Мужичонка, действительно щуплый, рыжий и голубоглазый, вскочил при моём появлении и заторопился навстречу, ещё издали протягивая руку. Рука оказалась шершавая, натруженная, с тонкими длинными пальцами, на одном из которых я заметила металлическое кольцо.

— Приехали всё-таки! Как я рад, Оксана Валерьевна, что смогу помочь людям сохранить мир. Ведь вокруг столько смертей, столько страданий! И не хватало ещё, чтобы стенка на стенку пошли славяне с азиатами. Люди Кулдошина и те, кто прежде держал этот банный комплекс… Город утонет в крови и слезах! Екатеринбург, бывший Свердловск — чужой для меня; я ведь из Ленинграда. Но за те годы, что я живу здесь, успел сродниться с местными, укорениться, и теперь их боль — моя боль. Покойница Наталья при жизни сеяла раздоры, а после смерти едва не спровоцировала настоящую бойню. Только ваше появление на какое-то время приостановило разборки. Все ждут, чем закончится расследование. Позвольте представиться!

Мужчина застегнул поношенную лыжную куртку. Такие были в моде лет тридцать назад, когда я ещё не родилась.

— Владимир Кузьмич Самсонов, пишу под псевдонимом Холодный. После того, как на «крытой», приняв за жмурика, меня свезли из лазарета в морг, получил такую кликуху. Температура тела тогда опустилась до тридцати двух градусов. Но, как видите, воскрес. Вернулся в мир живых для того, чтобы творить и помогать людям.

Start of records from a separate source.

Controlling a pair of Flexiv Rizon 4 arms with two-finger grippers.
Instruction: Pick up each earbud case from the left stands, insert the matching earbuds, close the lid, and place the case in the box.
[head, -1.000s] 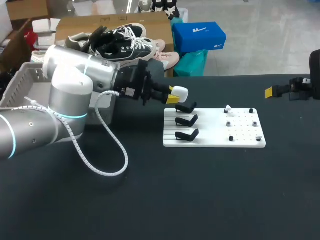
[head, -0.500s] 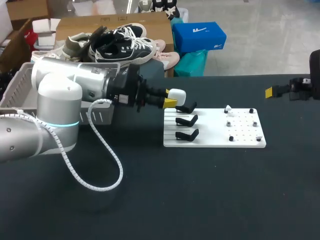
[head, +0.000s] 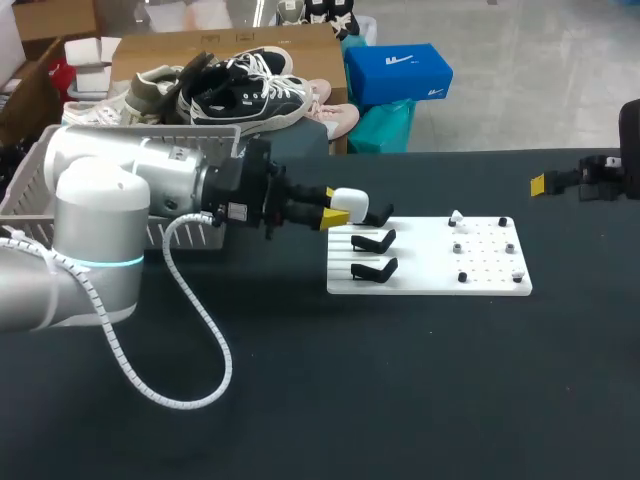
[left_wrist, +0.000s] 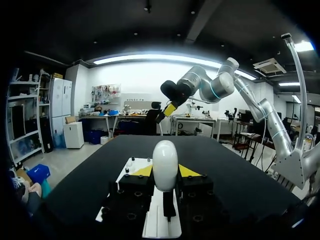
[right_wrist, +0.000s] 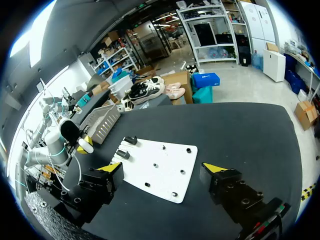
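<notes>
Head view: my left gripper (head: 338, 212) clenched on white earbud case (head: 350, 205), just beside top stand (head: 379, 213). Arm has drawn leftward, case sunk slightly; I judge pickup done, earbuds next.
Left wrist: case upright between both fingers.
Right wrist: right gripper (right_wrist: 163, 169) splayed, empty, over white board (right_wrist: 150, 172).

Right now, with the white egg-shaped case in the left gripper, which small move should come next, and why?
Probably draw the white egg-shaped case away from the black hooked stands. The left gripper is shut on it, yet it hangs close beside the top stand, where turning it could knock that stand.
</notes>
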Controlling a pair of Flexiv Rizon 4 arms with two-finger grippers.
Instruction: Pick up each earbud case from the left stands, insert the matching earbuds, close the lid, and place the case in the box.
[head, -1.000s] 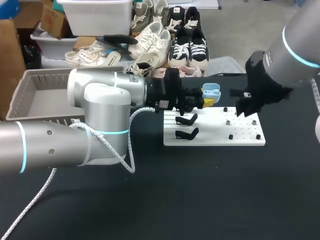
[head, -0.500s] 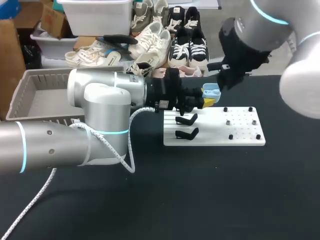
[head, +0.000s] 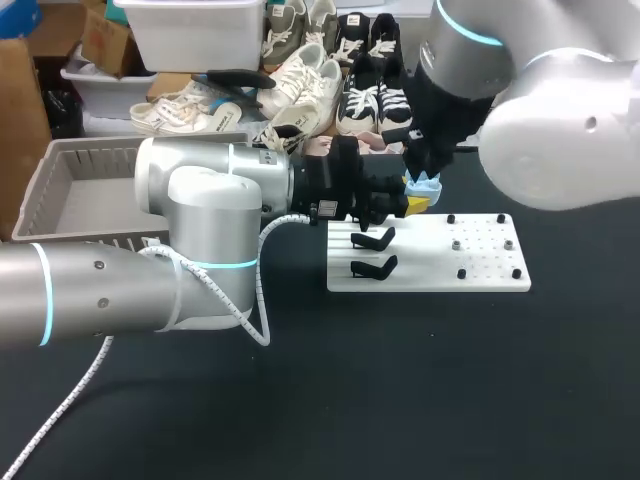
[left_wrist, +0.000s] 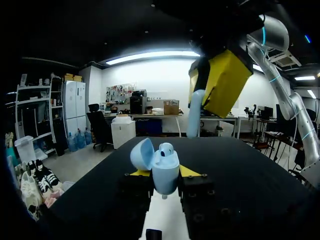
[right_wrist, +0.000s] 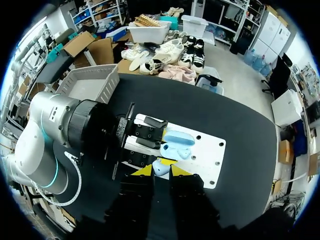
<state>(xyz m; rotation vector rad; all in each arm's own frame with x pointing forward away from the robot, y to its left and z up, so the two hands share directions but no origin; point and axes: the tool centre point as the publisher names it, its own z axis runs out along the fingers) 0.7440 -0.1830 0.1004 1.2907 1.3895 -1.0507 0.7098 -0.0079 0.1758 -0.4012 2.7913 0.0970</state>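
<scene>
Grey box (head: 62, 205) far L on table. L gripper (left_wrist: 164, 173) clenched on light-blue earbud case (right_wrist: 176, 148): held off table over L end of white board (head: 480, 275), lid open, 1 earbud (left_wrist: 166, 148) seated inside. 2 black stands (head: 372, 267) on board's L side. R gripper (right_wrist: 161, 170) directly over case, pinching 2nd earbud (left_wrist: 194, 114) betw yellow tips, just above open case; contact w/ case: can't tell.
</scene>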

Ведь после того, как побывал ТАМ, — Владимир возвёл глаза к потолку, — многое прояснилось. Люди, Оксана Валерьевна, представляют мир неправильно. Одни, «помидоры», коммунисты то есть, старой закалки, говорят, что за чертой нет ничего. Это в корне неверно. ТАМ всё есть, только не то, о чём вещают попы. И потому просить прощения, жертвуя на храмы, бессмысленно. Храмы эти ровно никакого отношения к тайнам жизни и смерти не имеют. Грехи нельзя ни отпустить, ни замолить ни за какие деньги. Их можно только искупить. И чем тяжелее грех, тем страшнее искупление. Я никого не мочил, клянусь. Только спасал и сейчас спасаю. ТАМ мне сказали такие слова: «Твоя морковь ещё не сварилась». Значит, час не пришёл. Я хочу успеть доказать, что способен не только на худое. Я ни разу даже на «крытке» не пустил в ход заточку, а ведь там за косой взгляд жизни лишали. Да, ещё одно хочу сказать, — Самсонов-Холодный указал на плюшевый старомодный стул, и я села, устроив сумку на коленях. — Даже если бы вы сегодня отказались со мной встретиться, всё равно пришлось бы…

— Почему же? — удивилась я, поглядывая в зеркало.

Оттуда смотрела зеленоглазая красавица, на плечи которой ниспадали тёмно-бронзовые локоны. Лоб прочертили тонкие, будто подведённые углём брови, а щёки горели естественным румянцем. И я залюбовалась сама собой.